__About this task__: Using the listing below, output only the lines from the one that contains "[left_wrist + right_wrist" through the one that contains "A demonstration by", inclusive, exactly as given and without images.

================

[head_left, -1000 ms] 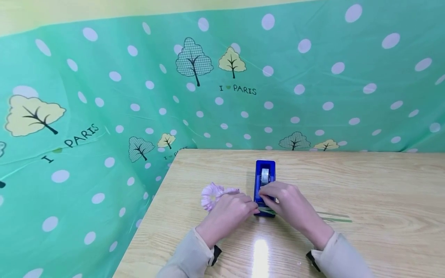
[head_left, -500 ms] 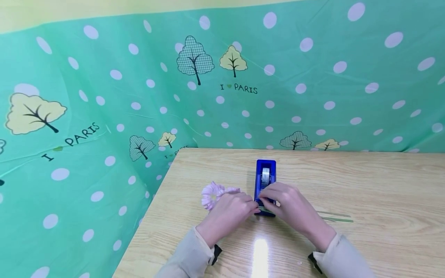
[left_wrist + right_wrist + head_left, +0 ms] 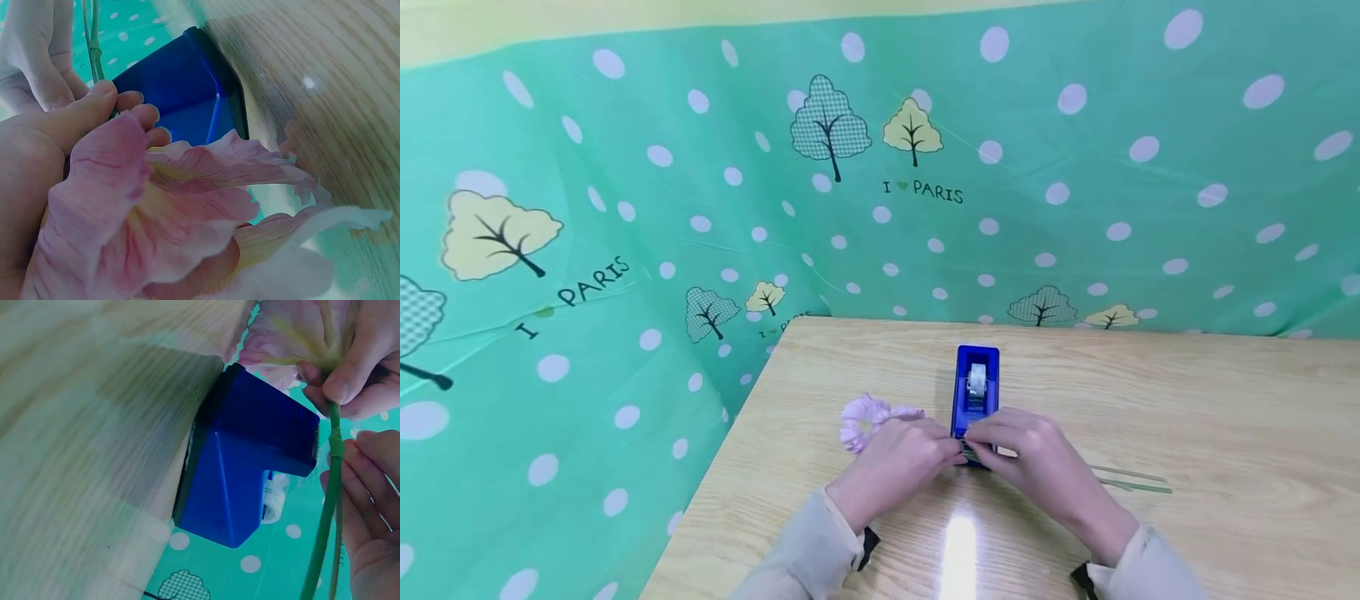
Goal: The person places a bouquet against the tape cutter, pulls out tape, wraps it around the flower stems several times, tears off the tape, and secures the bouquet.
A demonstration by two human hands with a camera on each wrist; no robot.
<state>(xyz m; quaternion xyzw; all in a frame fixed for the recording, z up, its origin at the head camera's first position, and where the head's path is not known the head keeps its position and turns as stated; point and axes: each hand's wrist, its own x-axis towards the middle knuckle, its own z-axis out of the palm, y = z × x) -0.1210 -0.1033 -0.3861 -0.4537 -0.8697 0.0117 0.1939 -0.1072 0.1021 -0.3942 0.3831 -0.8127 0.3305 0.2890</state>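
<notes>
the green stems (image 3: pixel 327 512) lay together at the toothed end of the blue tape dispenser (image 3: pixel 219 481), apparently banded once; whether wrapping was finished couldn't be told. the left hand (image 3: pixel 901 458) pinched them below the flowers (image 3: pixel 862 423); the right hand (image 3: pixel 1037 458) was close by, grip unclear. the backdrop (image 3: pixel 737 125) read "i paris".

Prob. indoor wkspace, dotted cloth (image 3: pixel 1022 200), tbl (image 3: pixel 1150 400)

The person's arms (image 3: pixel 808 542) angle inward, the left hand (image 3: pixel 898 462) pinching, the right hand (image 3: pixel 1037 458) just beside it.
</notes>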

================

__Exercise solution__:
[left_wrist + right_wrist + head_left, +0 ms] 
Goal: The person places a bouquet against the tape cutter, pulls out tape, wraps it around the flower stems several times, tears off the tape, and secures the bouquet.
A demonstration by two human hands with a camera on each wrist; no robot.

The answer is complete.